**Activity:** Your copy should contain exactly the lines from the start of the material through the line containing "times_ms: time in", and no pictures.

**Provided records:**
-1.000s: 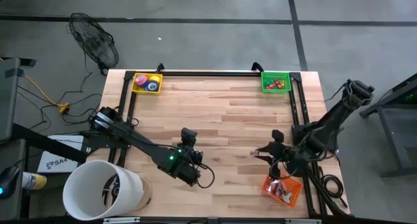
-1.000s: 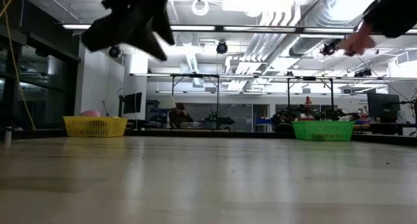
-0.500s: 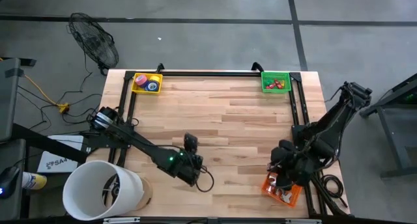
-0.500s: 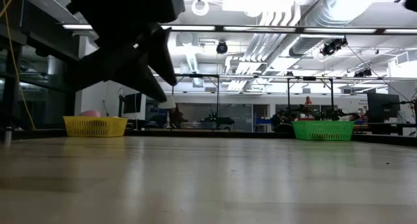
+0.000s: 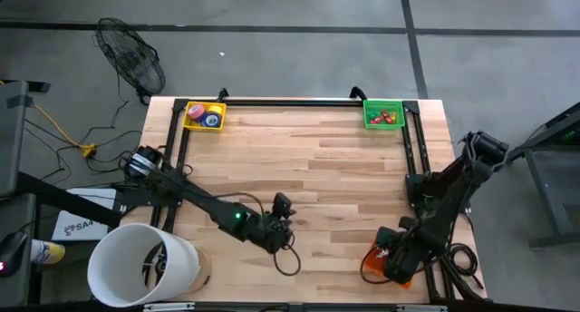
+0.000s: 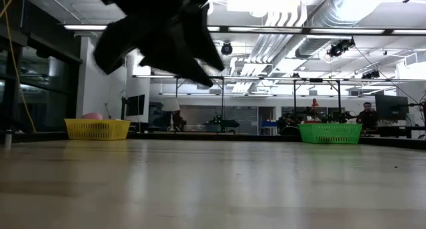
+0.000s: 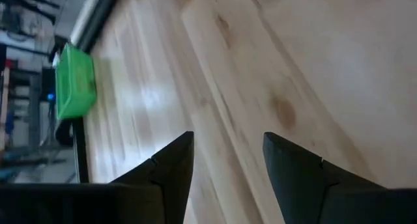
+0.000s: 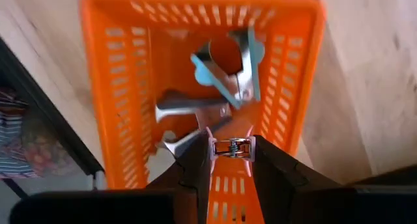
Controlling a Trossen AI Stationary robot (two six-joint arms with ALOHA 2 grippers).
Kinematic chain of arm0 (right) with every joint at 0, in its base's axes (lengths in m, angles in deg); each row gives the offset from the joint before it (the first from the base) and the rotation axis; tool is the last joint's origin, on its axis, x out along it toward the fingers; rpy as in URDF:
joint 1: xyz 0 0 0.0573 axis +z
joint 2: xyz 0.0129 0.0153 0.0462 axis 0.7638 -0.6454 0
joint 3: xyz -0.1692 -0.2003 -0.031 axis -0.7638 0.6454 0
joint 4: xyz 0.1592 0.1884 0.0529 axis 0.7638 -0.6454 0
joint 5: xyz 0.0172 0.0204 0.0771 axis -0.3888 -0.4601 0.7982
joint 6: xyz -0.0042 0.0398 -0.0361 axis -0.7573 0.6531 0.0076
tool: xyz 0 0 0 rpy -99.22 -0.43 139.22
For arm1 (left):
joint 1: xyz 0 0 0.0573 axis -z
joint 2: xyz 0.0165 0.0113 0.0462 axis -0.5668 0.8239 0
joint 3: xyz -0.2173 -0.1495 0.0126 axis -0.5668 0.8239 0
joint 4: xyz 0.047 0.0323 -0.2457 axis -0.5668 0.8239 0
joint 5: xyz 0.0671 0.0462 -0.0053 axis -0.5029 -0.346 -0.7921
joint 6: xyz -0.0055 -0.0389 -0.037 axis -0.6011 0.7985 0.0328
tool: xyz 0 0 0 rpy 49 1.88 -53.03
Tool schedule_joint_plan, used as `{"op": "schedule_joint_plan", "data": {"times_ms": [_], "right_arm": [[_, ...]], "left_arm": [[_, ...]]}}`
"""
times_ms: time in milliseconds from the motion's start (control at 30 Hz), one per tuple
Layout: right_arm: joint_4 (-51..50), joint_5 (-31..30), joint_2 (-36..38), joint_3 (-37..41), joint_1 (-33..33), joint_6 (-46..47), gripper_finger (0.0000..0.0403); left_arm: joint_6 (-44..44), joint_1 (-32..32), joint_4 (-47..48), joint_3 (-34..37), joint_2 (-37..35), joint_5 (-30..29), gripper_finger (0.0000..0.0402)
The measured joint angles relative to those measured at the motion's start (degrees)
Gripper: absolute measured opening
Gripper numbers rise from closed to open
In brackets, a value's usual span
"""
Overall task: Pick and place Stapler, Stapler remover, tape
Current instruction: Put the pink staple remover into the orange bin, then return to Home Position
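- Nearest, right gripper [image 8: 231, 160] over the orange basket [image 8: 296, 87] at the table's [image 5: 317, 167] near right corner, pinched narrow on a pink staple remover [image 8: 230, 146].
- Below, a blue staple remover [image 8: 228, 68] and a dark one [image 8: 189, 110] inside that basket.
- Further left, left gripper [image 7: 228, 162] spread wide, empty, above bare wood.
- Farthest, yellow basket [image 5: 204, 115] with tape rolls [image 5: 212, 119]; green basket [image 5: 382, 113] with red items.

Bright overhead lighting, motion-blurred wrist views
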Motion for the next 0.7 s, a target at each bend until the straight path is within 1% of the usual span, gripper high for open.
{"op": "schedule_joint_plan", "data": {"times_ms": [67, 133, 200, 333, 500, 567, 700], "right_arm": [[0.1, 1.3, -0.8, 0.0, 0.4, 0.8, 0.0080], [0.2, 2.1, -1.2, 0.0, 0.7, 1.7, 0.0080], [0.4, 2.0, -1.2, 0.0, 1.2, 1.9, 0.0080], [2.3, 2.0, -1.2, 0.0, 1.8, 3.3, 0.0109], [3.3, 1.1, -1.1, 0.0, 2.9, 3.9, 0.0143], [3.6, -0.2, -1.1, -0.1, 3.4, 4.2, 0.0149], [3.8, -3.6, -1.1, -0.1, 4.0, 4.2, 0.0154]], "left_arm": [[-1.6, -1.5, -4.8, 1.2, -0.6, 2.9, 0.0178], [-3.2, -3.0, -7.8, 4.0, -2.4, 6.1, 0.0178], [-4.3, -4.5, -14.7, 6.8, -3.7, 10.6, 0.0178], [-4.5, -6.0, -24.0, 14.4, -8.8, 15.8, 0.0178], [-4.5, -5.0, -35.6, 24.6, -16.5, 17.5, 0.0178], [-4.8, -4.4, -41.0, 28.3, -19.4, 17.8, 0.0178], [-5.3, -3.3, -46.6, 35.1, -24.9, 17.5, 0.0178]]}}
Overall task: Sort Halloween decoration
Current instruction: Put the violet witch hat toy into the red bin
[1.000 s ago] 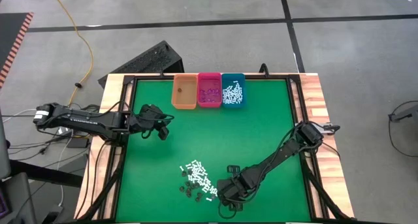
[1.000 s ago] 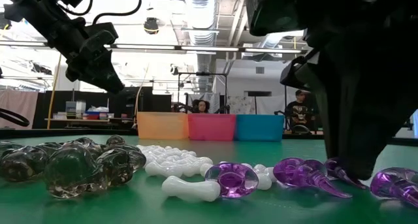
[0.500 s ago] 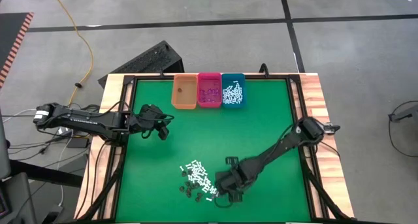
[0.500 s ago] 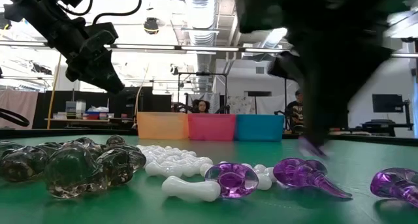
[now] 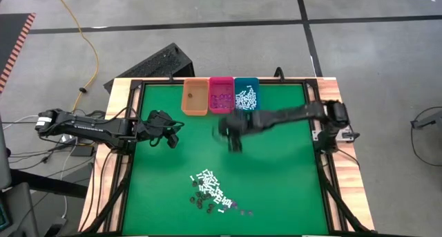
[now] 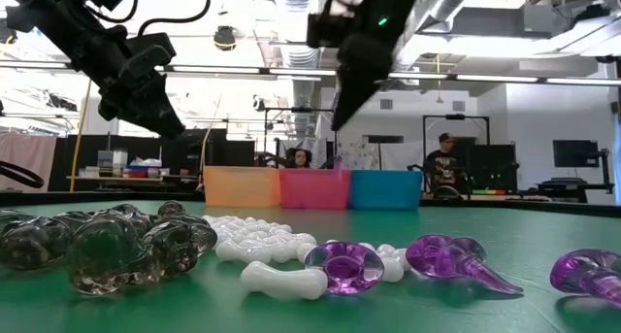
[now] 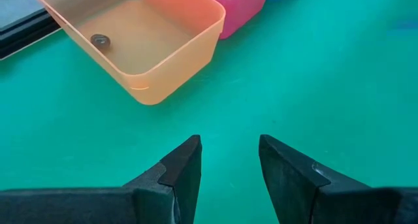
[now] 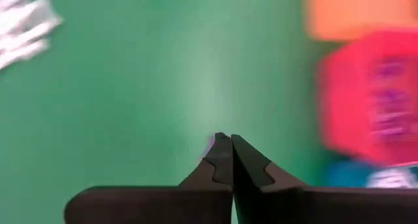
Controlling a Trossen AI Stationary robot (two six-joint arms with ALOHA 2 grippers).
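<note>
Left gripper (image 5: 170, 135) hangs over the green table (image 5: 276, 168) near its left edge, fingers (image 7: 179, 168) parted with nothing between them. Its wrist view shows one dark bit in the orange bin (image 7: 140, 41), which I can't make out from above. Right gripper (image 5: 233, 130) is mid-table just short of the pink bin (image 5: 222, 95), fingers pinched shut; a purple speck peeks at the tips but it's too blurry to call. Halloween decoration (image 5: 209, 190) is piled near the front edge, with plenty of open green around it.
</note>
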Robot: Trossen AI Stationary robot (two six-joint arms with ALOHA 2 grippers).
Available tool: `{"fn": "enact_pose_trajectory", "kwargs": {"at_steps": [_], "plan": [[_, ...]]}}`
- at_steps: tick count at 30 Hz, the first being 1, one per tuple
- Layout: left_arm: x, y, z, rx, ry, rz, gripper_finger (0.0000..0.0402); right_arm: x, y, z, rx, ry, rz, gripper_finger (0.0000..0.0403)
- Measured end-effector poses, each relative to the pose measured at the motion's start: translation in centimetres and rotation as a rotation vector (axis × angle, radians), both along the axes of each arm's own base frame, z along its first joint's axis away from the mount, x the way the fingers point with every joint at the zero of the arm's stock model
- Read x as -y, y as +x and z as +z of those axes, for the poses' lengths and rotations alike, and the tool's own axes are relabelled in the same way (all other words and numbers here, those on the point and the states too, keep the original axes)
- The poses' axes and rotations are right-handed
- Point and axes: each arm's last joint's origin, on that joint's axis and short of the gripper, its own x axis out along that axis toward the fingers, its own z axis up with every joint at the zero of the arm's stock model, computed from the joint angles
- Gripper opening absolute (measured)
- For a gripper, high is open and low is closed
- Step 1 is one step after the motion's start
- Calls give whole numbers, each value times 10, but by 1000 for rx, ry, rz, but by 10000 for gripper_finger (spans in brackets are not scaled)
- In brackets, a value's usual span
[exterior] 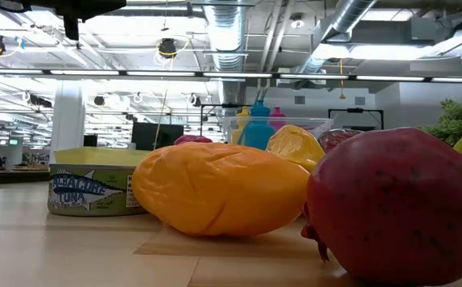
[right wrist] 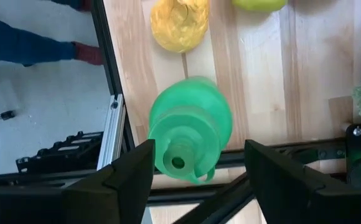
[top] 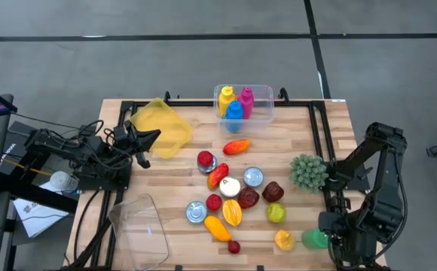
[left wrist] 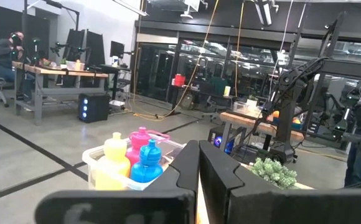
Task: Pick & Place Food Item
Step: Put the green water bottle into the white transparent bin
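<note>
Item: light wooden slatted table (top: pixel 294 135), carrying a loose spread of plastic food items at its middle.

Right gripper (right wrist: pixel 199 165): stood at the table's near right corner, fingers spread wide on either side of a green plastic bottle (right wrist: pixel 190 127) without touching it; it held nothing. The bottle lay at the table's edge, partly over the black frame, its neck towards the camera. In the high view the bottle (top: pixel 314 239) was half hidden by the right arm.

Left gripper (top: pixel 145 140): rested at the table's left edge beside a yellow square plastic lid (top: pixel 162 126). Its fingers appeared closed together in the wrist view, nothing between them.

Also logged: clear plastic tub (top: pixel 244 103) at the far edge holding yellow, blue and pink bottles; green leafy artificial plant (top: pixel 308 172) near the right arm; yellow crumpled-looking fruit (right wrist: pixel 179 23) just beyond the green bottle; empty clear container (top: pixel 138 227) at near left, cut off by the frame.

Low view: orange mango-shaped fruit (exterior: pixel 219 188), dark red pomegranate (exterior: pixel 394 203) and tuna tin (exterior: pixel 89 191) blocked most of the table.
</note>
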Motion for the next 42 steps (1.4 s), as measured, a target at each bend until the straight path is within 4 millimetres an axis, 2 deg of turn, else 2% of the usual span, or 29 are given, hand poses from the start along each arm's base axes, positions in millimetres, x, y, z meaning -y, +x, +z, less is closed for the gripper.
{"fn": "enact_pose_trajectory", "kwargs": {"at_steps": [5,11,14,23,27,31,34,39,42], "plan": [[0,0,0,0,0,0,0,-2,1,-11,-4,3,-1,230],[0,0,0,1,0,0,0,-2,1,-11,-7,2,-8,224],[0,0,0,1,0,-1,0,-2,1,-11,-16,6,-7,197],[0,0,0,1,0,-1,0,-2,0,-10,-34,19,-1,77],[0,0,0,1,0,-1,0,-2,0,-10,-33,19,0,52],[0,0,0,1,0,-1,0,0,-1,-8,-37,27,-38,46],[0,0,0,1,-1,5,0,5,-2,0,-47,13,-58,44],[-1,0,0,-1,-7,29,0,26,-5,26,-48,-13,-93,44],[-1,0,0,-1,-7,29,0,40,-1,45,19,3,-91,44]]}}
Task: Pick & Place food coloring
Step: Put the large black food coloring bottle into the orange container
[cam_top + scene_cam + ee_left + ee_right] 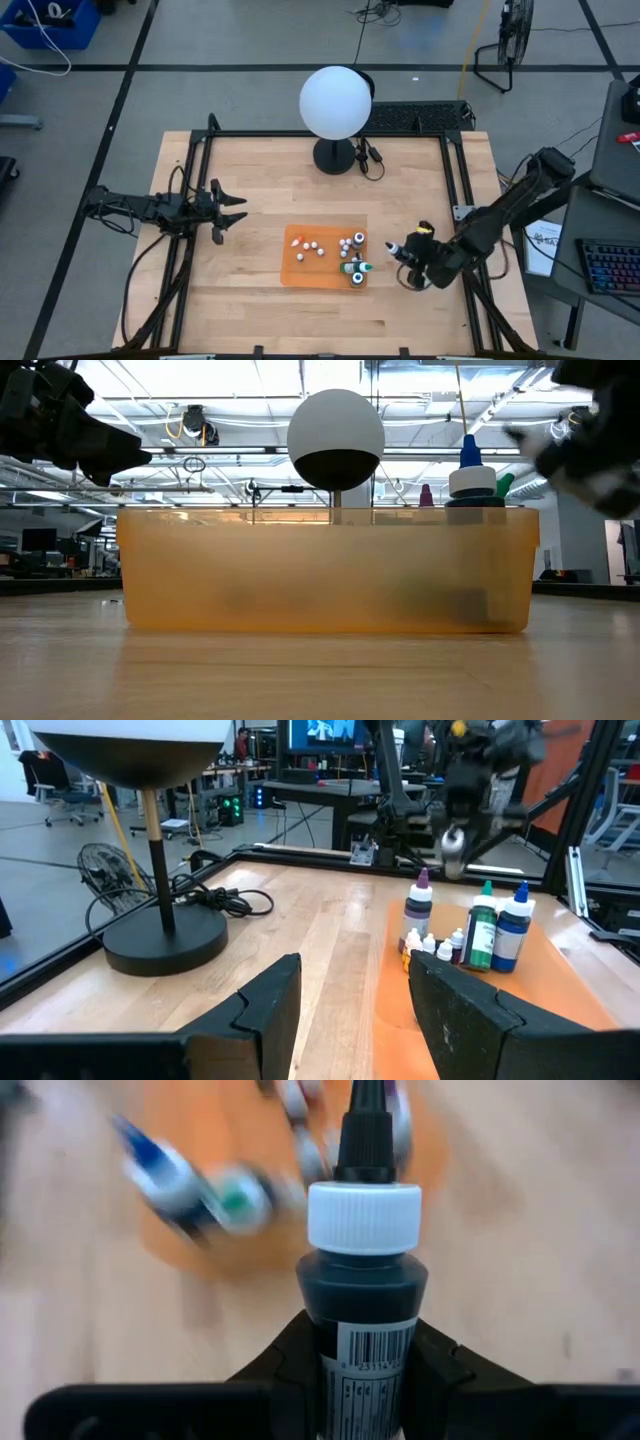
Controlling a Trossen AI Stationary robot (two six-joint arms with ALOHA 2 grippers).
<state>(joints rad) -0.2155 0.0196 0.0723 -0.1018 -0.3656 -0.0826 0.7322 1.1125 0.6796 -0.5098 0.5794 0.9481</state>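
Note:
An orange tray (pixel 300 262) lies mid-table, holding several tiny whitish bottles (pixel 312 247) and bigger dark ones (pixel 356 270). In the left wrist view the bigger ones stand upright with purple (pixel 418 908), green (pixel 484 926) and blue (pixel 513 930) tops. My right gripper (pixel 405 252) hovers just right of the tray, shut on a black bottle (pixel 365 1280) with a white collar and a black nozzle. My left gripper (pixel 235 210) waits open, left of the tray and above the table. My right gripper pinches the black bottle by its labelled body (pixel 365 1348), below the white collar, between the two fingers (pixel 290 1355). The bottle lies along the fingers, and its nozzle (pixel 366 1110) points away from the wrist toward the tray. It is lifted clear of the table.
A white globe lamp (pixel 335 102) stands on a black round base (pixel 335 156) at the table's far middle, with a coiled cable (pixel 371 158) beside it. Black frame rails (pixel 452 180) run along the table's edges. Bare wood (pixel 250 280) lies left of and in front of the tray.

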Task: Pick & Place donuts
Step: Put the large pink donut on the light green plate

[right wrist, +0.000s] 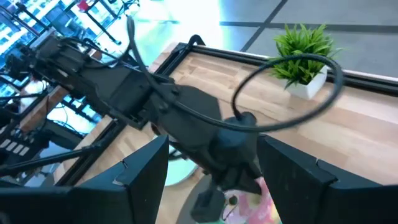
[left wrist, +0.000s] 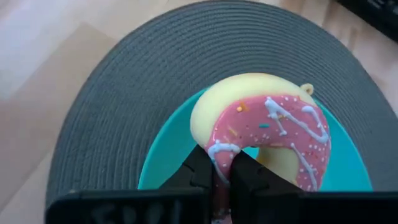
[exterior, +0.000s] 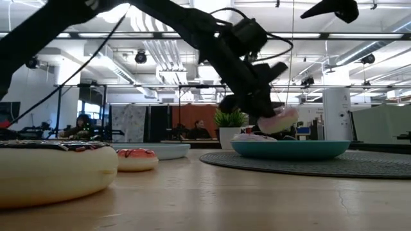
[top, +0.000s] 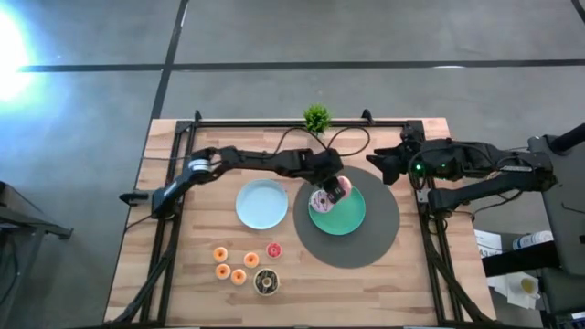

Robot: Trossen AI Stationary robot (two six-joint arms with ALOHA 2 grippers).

**Output below:**
-1.000s: 
-1.000s: 
-0.500s: 
-0.500s: 
+0.000s: 
+0.000s: 
+0.000s: 
+0.000s: 
Controlling a Trossen AI Stationary robot (two six-joint arms with ALOHA 2 grippers).
Kinematic chain of arm0 (right) with every joint at 0, in its base's axes (lengths in m, angles in deg); each row gives the offset from the joint before it (the first from the base) and the rotation axis; tool is the last joint's origin, on its axis, x out along it toward the fingers; rpy as in URDF:
joint 1: xyz 0 0 0.0573 axis +z
joint 2: xyz 0.0129 0.0153 0.0462 axis 0.7638 -0.6454 0
joint 3: xyz -0.1692 -0.2003 -0.031 axis -0.7638 0.6454 0
joint 4: xyz 0.1592 0.1884 0.0529 axis 0.7638 -0.6454 0
joint 5: xyz 0.0172 0.0204 0.0771 axis -0.3888 -0.4601 0.7982
joint 6: xyz -0.0042 0.0398 -0.0361 axis -0.7573 0.6531 0.0076
tool: xyz 0 0 0 rpy -99.22 -0.43 139.22
For arm1 (left):
joint 1: xyz 0 0 0.0573 axis -z
joint 2: xyz 0.0165 0.0113 0.0462 axis -0.5668 0.8239 0
joint 3: xyz -0.2173 -0.1495 0.0126 axis -0.5668 0.8239 0
joint 4: xyz 0.047 0.0323 -0.2457 axis -0.5668 0.8239 0
joint 5: xyz 0.0671 0.0462 -0.0053 axis -0.5029 -0.346 -0.7921
joint 6: xyz -0.0055 -0.0389 -0.037 axis -0.6011 0.7985 0.0328
tool: xyz 0 0 0 rpy 49 1.88 -53.03
Tool schedule_joint_plan, used as `{"op": "schedule_joint_plan", "data": {"times_ms": [_], "right_arm": [[_, ...]], "left_arm": [[_, ...]]}}`
"""
times_ms: time in milliseconds from the motion's start (control at 30 Hz), one per tuple

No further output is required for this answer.